Although it's possible to create your own blacklist of URLs, j-chkmail distributes a modified version of SURBL blacklist. SURBL is a very interesting blacklist as they don't include domain names if they appear in legitimate messages. This means a very low false positive rate.

You can integrated the blacklist of URLs in two ways :

  • Local BerkeleyDB database - this is the preferred way as BerkDB database queries are much faster than DNS queries. You can rsync the blacklist database once a day.
  • DNS blacklist - the filter will query a public DNS server. If you run a high volume mail server (e.g. a hundred thousand messages a day), you can have a copy of surbl zone at your DNS. Check :http://www.surbl.org/faq.html#high-volume.

The list distributed by j-chkmail (BerkeleyDB format) contains SURBL data augmented by some few domains inserted by j-chkmail maintainer.

Configuration

  • Enable it !

j-chkmail.cf

# SPAM_URLBL
#     Do pattern matching
#  Syntax : -----
#     VALUES :  NO  YES 
SPAM_URLBL                         YES
  • If you want to use the Berkeley DB format, enable this line :

j-chkmail.cf

# DB_URLBL
#     Database Real-Time URL Blacklist (used for content checking)
#  Syntax : -----
DB_URLBL                  j-urlbl.db     
  • If you prefer the DNS format, enable this one :

j-chkmail.cf

# DNS_URLBL
#     DNS Real-Time URL Blacklist (used for content checking)
#  Syntax : RBL[/CODE[/SCORE]] - multi.surbl.org/127.0.0.1/10
DNS_URLBL                 multi.surbl.org         
Enable only one format : DNS or Berkeley DB, but not both !

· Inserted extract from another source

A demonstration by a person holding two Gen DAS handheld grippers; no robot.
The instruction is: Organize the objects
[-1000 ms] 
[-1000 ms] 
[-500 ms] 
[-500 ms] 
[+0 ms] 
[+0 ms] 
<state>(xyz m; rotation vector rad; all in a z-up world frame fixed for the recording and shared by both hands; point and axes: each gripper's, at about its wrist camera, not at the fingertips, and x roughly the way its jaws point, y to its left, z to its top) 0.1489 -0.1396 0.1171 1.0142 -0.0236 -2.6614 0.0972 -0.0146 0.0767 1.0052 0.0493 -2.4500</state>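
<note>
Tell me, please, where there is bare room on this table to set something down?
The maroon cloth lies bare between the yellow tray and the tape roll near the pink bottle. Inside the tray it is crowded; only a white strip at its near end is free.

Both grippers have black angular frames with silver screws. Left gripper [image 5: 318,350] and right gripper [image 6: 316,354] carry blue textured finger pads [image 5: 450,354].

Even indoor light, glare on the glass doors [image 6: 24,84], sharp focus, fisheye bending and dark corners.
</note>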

When to choose DNS format or BerkeleyDB format ?

  • BerkeleyDB queries are much much faster
  • BerkeleyDB remove all dependency of your server from external ressources.
  • BerkeleyDB needs a copy of all data in your computer - you'll need to set up three times the size of database - roughly 300 MBytes.
  • With the DNS format, the only thing you need to do is to configure the DNS_URLBL line.

URL blacklist database

URL blacklisted database are saved inside /var/jchkmail/cdb directory. You'll find two files there :

  • j-urlbl.txt - text version of the the blacklist.
  • j-urlbl.db - Berkeley DB version of text file. This is the format effectively handled by the filter.
Disk space required by URL blacklist database is three times its size. Currently, its size is almost 100 MB, so the required space is almost 300 MB.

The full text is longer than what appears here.